Task to carry out - From the first line onward, reproduce the records exactly; the final line to include is the one holding "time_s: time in".

Input for this task -
────

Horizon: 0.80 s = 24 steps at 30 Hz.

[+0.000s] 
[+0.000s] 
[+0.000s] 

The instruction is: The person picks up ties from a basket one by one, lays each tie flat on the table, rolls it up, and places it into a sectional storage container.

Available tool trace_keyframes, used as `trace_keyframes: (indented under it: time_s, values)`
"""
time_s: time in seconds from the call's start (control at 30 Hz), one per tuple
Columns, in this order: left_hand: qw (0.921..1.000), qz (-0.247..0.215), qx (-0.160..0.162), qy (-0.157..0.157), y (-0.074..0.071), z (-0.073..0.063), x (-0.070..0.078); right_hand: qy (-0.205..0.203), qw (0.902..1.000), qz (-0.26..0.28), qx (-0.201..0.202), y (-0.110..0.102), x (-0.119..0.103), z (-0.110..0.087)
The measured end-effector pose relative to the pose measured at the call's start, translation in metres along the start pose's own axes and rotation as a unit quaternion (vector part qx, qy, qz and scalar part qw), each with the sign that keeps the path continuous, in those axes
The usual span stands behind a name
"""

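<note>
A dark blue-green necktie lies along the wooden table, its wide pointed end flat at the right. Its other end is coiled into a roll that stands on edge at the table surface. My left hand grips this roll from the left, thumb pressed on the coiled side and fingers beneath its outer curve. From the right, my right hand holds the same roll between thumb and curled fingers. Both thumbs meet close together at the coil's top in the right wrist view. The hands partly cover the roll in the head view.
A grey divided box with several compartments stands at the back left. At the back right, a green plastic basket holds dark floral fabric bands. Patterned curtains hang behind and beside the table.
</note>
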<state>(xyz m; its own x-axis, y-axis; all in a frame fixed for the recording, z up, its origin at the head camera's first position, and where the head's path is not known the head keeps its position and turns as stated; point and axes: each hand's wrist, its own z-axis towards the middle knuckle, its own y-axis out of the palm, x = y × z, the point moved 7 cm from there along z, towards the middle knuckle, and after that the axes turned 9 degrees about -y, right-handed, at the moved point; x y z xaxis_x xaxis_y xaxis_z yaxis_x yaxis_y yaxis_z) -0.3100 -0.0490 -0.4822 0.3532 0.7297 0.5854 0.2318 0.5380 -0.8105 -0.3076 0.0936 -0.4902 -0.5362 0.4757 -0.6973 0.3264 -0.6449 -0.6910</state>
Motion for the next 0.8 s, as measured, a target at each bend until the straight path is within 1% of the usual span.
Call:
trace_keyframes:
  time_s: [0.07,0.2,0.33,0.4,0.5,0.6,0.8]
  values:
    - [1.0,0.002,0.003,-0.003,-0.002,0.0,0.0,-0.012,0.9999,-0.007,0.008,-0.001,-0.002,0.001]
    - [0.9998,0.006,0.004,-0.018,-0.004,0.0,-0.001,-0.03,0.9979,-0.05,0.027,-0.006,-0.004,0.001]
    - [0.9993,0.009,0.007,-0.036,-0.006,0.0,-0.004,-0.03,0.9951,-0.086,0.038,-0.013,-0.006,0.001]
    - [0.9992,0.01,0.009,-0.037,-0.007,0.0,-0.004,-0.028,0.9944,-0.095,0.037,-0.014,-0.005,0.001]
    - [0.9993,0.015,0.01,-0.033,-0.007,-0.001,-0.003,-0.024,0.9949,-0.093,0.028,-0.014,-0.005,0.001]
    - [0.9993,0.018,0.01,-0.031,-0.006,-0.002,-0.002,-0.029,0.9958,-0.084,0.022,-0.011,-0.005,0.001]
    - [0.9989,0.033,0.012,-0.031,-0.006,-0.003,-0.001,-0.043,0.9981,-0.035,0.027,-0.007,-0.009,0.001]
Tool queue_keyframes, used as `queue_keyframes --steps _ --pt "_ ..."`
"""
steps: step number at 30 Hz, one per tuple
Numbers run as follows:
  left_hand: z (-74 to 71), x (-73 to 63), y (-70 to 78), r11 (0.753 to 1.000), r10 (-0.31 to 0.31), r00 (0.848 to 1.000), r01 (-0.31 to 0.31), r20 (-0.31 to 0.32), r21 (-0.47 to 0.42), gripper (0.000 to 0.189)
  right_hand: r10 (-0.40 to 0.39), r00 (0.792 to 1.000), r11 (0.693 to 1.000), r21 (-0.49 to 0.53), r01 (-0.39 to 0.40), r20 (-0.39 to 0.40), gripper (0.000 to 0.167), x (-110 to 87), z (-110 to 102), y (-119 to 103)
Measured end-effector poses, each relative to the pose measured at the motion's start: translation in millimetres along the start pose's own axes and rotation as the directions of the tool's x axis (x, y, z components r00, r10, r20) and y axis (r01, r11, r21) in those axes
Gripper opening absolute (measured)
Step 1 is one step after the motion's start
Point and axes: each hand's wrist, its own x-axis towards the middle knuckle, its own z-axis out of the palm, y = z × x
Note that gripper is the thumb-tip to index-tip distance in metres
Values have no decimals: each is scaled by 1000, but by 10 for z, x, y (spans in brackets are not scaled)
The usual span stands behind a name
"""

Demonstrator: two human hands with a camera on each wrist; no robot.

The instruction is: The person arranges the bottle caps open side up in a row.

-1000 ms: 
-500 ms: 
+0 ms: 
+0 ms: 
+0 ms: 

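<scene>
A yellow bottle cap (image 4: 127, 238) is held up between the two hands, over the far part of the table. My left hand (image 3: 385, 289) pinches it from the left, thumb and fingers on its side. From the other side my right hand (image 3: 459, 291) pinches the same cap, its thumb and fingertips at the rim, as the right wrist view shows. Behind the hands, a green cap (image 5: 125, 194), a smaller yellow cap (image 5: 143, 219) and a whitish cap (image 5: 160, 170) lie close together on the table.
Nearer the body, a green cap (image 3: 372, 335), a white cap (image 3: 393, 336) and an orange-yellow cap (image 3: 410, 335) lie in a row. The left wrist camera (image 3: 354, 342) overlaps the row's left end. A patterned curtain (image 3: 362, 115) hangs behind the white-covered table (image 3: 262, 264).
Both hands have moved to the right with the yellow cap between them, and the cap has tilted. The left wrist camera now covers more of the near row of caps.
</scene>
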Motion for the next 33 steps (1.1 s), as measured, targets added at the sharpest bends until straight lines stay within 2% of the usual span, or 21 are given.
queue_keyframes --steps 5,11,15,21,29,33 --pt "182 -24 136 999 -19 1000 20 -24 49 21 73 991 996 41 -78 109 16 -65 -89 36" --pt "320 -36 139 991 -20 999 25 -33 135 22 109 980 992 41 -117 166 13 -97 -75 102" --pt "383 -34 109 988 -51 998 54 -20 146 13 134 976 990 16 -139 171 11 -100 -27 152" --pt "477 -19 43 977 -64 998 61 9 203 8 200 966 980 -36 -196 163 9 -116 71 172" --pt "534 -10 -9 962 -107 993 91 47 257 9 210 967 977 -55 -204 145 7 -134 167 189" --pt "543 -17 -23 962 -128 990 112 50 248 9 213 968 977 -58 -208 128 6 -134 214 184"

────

Result -
Horizon: 0.80 s = 24 steps at 30 Hz.

[+0.000s] 
[+0.000s] 
[+0.000s] 

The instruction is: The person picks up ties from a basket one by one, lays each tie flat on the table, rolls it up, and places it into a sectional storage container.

Available tool trace_keyframes, used as `trace_keyframes: (indented under it: time_s, values)`
"""
time_s: time in seconds from the call's start (control at 30 Hz), one per tuple

The response to this exercise is done.